As architects help enterprises modernize their core capabilities and transition to modern systems as part of digital transformations, the strangle pattern is a useful pattern in the architect’s repertoire. The idea is to slowly drain the life out of a legacy application by replacing legacy services and technical debt with a modern implementation. As a design pattern it can be applied to software development projects, cloud architecture, monolith applications moving to microservices, enterprise integrations, and beyond. This article will go beyond just describing the pattern with a fancy diagram and actually dive into how this pattern can actually be used in practice for effective modernization strategies of legacy systems.
The concept of the strangulation pattern is the same regardless of the type of project and takes a phased approach that is implemented over time allowing you to iterate from a current state, to multiple interim states, and finally a target state which includes completely removing the legacy system from the enterprise.
The premise of the strangle pattern is that you create a facade to proxy requests to legacy services or applications in which all current client implementations will access. Part of this means that all existing clients get moved over to use the new facade and simultaneously direct access to the legacy system or service is blocked except for requests coming in through the facade. This facade could be in one of many different forms, but the idea is to have a pass through proxy which takes inbound requests and forwards them on, mostly untouched, to the original and legacy backend.
Let’s use an example to demonstrate how this looks in practice. Take a retailer or a manufacturer as an example. Let’s imagine that this enterprise uses a single software solution that handles different sets of capabilities related to product management, inventory, and vendors. This entire bloated piece of software is slated for replacement over time, but how do we get there?
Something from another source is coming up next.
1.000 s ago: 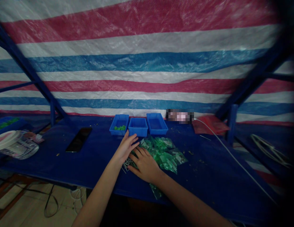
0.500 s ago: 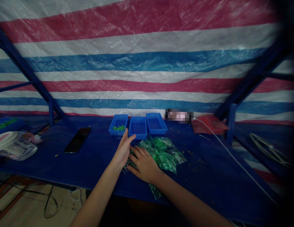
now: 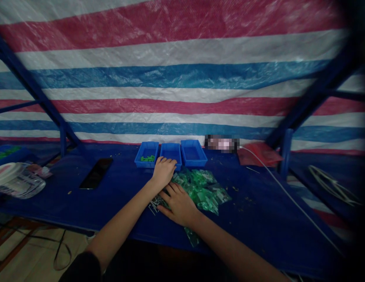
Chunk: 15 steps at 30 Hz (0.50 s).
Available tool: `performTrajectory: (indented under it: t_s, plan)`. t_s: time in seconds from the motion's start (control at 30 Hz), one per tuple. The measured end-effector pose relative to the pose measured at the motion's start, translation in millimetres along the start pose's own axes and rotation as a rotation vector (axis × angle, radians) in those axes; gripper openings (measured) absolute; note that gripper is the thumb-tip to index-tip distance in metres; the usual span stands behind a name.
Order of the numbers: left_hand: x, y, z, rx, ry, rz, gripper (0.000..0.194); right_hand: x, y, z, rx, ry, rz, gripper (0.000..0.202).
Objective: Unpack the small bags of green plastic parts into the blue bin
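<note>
My left hand (image 3: 164,171) reaches to the near rim of the middle blue bin (image 3: 171,150), fingers curled over its edge; whether it holds anything is hidden. My right hand (image 3: 178,204) lies palm down, fingers spread, on a pile of green plastic bags (image 3: 204,190) and a small heap of thin metal pins (image 3: 155,204). A left blue bin (image 3: 146,154) holds green pieces. The right blue bin (image 3: 194,152) looks empty.
A black phone (image 3: 96,173) lies left on the blue table (image 3: 117,196). Plastic-wrapped white container (image 3: 14,181) at far left. Red bag (image 3: 260,154) and white cable (image 3: 291,197) to the right. Blue frame posts and a striped tarp stand behind.
My left hand has moved forward from the pin heap up to the middle bin's rim and curled. My right hand has stayed on the bags.
</note>
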State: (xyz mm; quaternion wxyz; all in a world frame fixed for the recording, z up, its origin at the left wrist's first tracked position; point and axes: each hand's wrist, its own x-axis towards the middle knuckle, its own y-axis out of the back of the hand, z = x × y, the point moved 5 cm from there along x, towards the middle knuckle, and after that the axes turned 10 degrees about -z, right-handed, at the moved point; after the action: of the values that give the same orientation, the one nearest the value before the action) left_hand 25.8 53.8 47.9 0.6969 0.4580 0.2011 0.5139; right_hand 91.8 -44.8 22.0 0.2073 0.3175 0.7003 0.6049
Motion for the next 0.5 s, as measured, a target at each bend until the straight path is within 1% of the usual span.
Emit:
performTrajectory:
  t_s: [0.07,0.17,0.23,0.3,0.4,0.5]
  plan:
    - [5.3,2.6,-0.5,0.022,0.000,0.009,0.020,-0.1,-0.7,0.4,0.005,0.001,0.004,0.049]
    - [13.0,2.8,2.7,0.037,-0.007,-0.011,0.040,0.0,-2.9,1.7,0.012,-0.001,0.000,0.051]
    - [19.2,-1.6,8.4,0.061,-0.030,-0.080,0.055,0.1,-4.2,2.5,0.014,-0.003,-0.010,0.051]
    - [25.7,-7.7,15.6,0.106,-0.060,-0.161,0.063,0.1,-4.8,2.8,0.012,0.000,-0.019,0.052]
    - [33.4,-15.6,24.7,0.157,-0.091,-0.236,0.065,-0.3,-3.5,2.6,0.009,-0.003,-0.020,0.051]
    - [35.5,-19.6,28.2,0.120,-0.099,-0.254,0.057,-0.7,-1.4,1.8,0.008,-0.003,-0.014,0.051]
The first step will be to institute the facade and ensure all traffic is now flowing through the facade to the legacy system. If there are multiple ways of accessing the data in the legacy system and clients are actively using these different ways, then all of these interfaces need to go through a facade. The architecture could include refactoring to have one single source for each service endpoint or you may end up with facades covering different types of system access.
In this example, an API management layer is used as a facade in order to access a legacy systems SOAP web service end points.
As you start to separate the capabilities and offload the functionality from the legacy systems to new modern systems, you can re-route the outbound requests away from the legacy systems and to the new systems.
As you change out the backend, your facade still acts as the primary endpoint for service requests and it takes care of routing the outbound request appropriately and this can be done transparently with little impact to the clients using it.
As time progresses, this is iterated upon with each new incumbent system, and eventually you get to a point where the legacy system can be successfully retired.
A caveat to the happy path scenario above is that if you are dealing, like in this case, with enterprise software and not software developed in-house, you have no control over the contracts or interface specifications of the new modern system. It may not even look like anything close to the original legacy systems interface, and that presents some additional challenges.
If this was custom developed software and you were migrating a monolithic application to a set of new microservices you could plausibly (and probably should) use the existing contract or service specifications to make a completely new compatible interface that has a compatible spec with the legacy service. Your new service would then interface and orchestrate a set of microservices instead of the monolith while keeping 100 percent backward compatibility with existing clients and allowing the facade to continue as a pass through proxy without any transformation or adaptation.
But, in the case of enterprise software, you will need to provide some kind of translation between the facade and the new system in order to ensure that old clients are still compatible with the new system. How and when this happens is a significant decision that has to be included as part of the architecture. It may or may not be feasible to define a common contract or specification for an endpoint upfront at the start of the project and migrate legacy components to that prior to even moving to the new solution. You may even end up with a set of adapters for legacy systems and new modern APIs to be used by newer clients with the intent to move over legacy clients to the new interfaces in the future. Even with this approach, you’ve successfully pushed out a legacy system and brought in a new modern system with minimal impact to existing clients. How you approach it will depend on many factors.
It is important to carefully consider how any transformation happens and if any adapters are used as part of the architecture to support the older integrations. Although you may be keeping backward compatibility with existing clients you may inadvertently be adding new problems for existing clients such as impacting quality of service and performance due to new overhead. This needs to be considered carefully as part of the architecture and mitigated to ensure that there are no unintended consequences as a result in the shift to a more sustainable architecture that modernizes legacy systems.